From bronze windsurfers to cream-colored infants, Sacramentans of all shades and ages withstood the hot black concrete of a Rite Aid parking lot Tuesday to get a free skin cancer screening from a mobile dermatology clinic.
The 38-foot recreational vehicle parked at the Elk Grove pharmacy for the day was part of the Skin Cancer Foundation’s “Road to Healthy Skin” tour, which has been traveling the country for months in an effort to catch America’s most common cancer in its early stages. Sacramento is one of more than 50 stops the bus will make in 17 states.
About two dozen people showed up before the 10 a.m. start time Tuesday, with an estimated 75 rolling in throughout the day, for an appointment with one of two dermatologists. Participants got a head-to-toe look-over in one of two private exam rooms. The dermatologists checked participants for blemishes and then sent them off with educational materials and concerns to pass on to a physician, if necessary.
While some attendees showed up worried about long-ignored birthmarks or skin tags, others, like Greg Fletcher, 63, were just looking for more information.
“I’m a sun guy, a beach bum,” said Fletcher, who windsurfs about twice a week. “I just want to know what to look for. My general practitioner said just wait for something to start bleeding, but that’s probably not the best stage.”
Inside the RV, foundation posters preached warnings like “Want a killer tan? You might just get one” and “Let your inner glow glow – get out of the sun.”
Dr. Andrea Willey, a Sacramento skin cancer specialist who volunteered for the afternoon shift on the bus, said skin cancer is preventable and 100 percent treatable if caught early. Though most people get worried when they see a big black mole, skin cancer can happen below the surface or in a flatter, paler form, she said.
People most at risk for skin cancer include those who spend a lot of time in the sun and people who use tanning booths. While fair, redheaded people are traditionally the most at-risk group for this cancer, the U.S. population has become so heterogeneous that even those with darker skin can have a genetic disposition for the disease, Willey said.
“We just as a society spend a lot of our leisure time in the sun,” she said. “That’s changed in the days since my mother was young. We’re a more affluent society and people can afford more vacation. Those factors, combined with the ozone, are increasing the risk.”
The National Climatic Data Center lists Sacramento as one of the 10 sunniest cities in the United States.
Willey said that while outdoor exercise is healthy, protective clothing and sunscreen are always required. Any vitamin D the body needs can be easily acquired through nutrition, or after just five minutes in the sun, she said.

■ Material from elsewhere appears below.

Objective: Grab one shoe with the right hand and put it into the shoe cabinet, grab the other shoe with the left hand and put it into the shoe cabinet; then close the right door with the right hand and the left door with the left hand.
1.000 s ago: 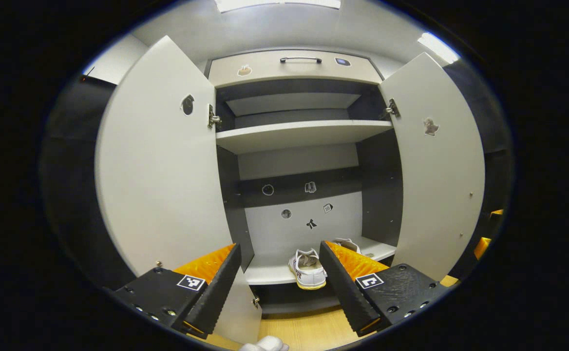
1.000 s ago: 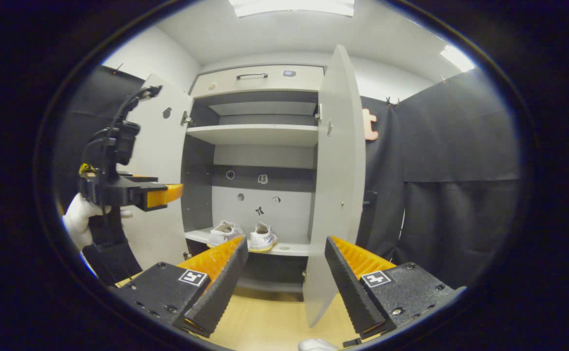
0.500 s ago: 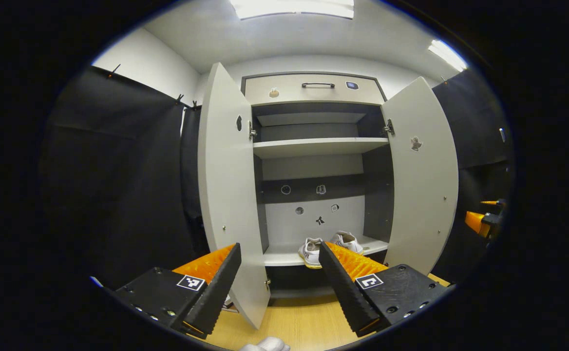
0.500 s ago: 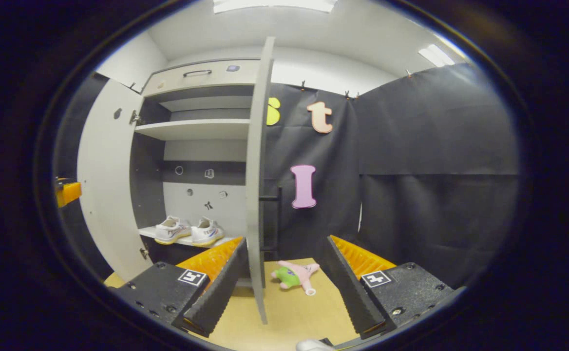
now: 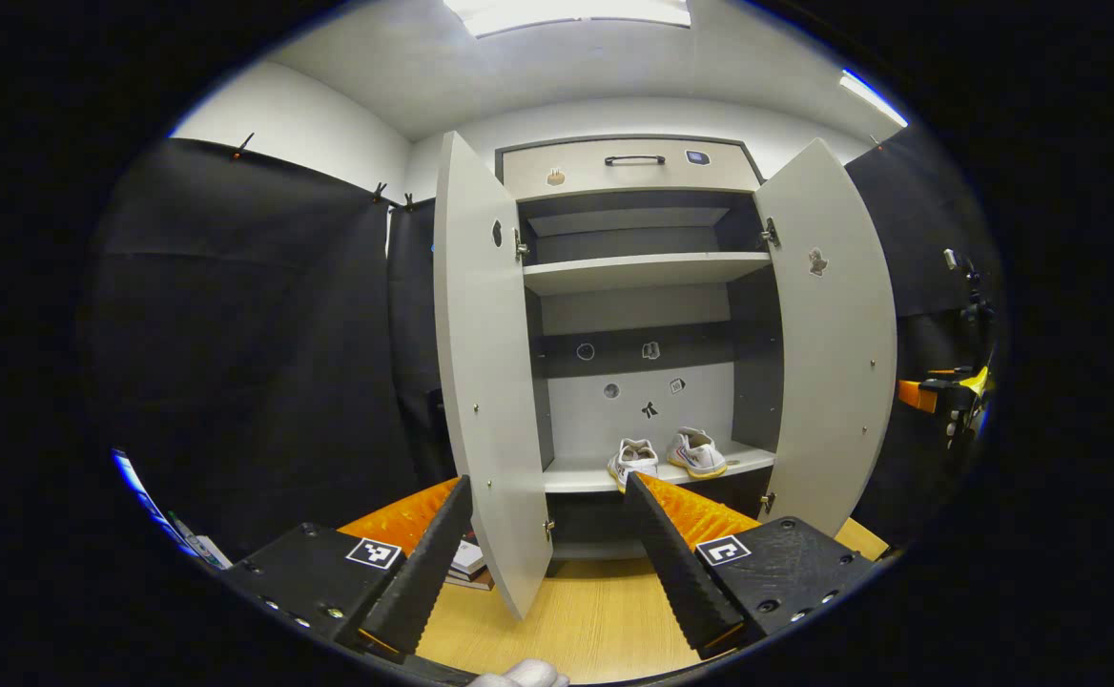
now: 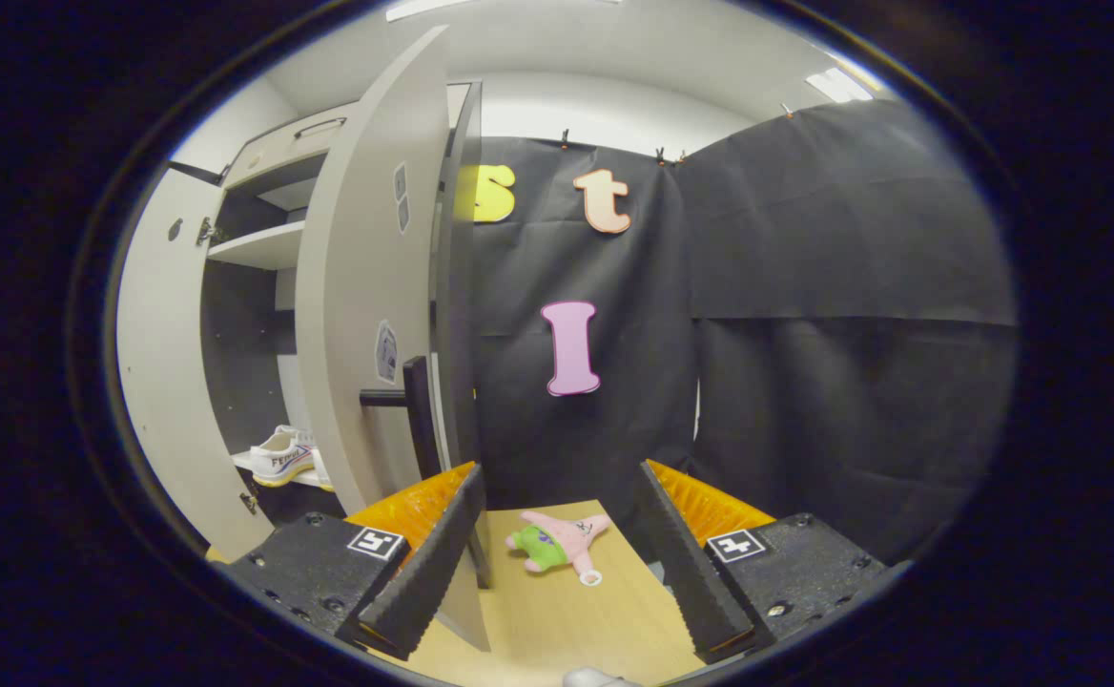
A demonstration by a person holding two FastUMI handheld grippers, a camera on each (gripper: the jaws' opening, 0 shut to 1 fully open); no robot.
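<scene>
The shoe cabinet (image 5: 648, 248) stands with both doors swung open. In the left gripper view, the left door (image 5: 485, 382) and the right door (image 5: 829, 334) flank an interior with an upper shelf (image 5: 643, 272) and a lower shelf (image 5: 576, 474). Two white shoes rest side by side on the lower shelf: one shoe (image 5: 634, 458) toward the middle, the other shoe (image 5: 695, 451) just beside it on the right, heels facing outward. Above the compartment sits a drawer front (image 5: 629, 167) with a dark handle. The left gripper (image 5: 543, 563) hangs in front of the cabinet, well apart from it, fingers spread wide with nothing between them; the lower edge of the left door appears in the gap. In the right gripper view, the right gripper (image 6: 562, 563) is positioned near the outer face of the right door (image 6: 371, 315), close to the door's dark handle (image 6: 404, 405) — its fingers are likewise spread, holding nothing and touching nothing. A shoe (image 6: 280, 458) is visible on the shelf past the door's edge. A pink and green plush toy (image 6: 557, 544) lies on the wooden floor (image 6: 557, 611) between the right gripper's fingers, farther off
</scene>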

Mother and daughter Beth and Grace Woll drove to the bus from their home in Rocklin. Grace Woll, an 18-year-old graduate of Victory High School, said she has visited tanning salons and used tanning sprays. Her mother, 43, said it was typical of her generation to put on baby oil and lie out in the sun.
“I know it’s curable if it’s detected early and it can be hard to detect, so it’s good to have someone check,” said Beth Woll. “It’s more common than people think it is.”
There are three main types of skin cancer: squamous cell carcinoma, basal cell carcinoma and melanoma. Basal cell is the most common type of cancer but almost never spreads past the tumor site. Melanoma is the most dangerous form of skin cancer and can lead to serious illness and death.
The average annual incidence rate of melanoma in Sacramento County is 26.3 out of 100,000 for men and 14.5 for women, according to 2004-08 data from the California Cancer Registry. That’s compared to 26.3 for men and 15.4 for women on the state level.
The line for Tuesday’s clinic was so long the tour staff had to assign numbers to those waiting and ask them to come back later. While there were two exam rooms on the vehicle, there was only one volunteer dermatologist per shift. Event Manager Chris Alvarez said they were able to see about 10 people every hour.
Some in the crowd voiced frustration with the service, but Fair Oaks resident Jamie Cortan said it was worth the wait for the uninsured. A full-body checkup would cost her hundreds of dollars at a doctor’s office, she said.
“I’m basically saving $50 an hour standing here,” she said. “These are things you have to do when you don’t have insurance. I look three times a year and try to see when these guys are coming.”
Since the tour began in 2008, more than 18,000 people have received free screenings. Dermatologists have detected more than 7,000 suspected pre-cancers and cancers, including more than 300 suspected melanomas, said Emily Prager, Skin Cancer Foundation spokeswoman.